> _Exercise brief_
The required result is each line of the entries below containing the string "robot".

> _Input for this task_
_ _ _ _ _

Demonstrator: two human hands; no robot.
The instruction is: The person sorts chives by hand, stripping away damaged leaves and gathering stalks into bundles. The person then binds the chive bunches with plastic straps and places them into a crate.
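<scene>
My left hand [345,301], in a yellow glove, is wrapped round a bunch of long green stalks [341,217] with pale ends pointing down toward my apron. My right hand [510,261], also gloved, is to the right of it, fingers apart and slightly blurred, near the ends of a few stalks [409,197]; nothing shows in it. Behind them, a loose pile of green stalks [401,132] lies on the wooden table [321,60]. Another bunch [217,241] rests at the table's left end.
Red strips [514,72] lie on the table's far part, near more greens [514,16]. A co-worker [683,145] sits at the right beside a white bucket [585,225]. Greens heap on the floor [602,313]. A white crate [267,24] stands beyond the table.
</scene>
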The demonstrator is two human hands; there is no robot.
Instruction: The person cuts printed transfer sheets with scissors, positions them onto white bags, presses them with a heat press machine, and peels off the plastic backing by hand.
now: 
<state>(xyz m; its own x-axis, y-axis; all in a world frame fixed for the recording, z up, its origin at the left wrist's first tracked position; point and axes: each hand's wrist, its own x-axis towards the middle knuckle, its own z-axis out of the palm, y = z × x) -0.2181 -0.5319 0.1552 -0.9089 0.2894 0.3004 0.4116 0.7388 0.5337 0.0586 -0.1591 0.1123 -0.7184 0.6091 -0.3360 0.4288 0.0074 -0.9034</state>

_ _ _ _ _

> _Final answer_
Demonstrator: two human hands; no robot.
The demonstrator is two human hands; there is no robot.

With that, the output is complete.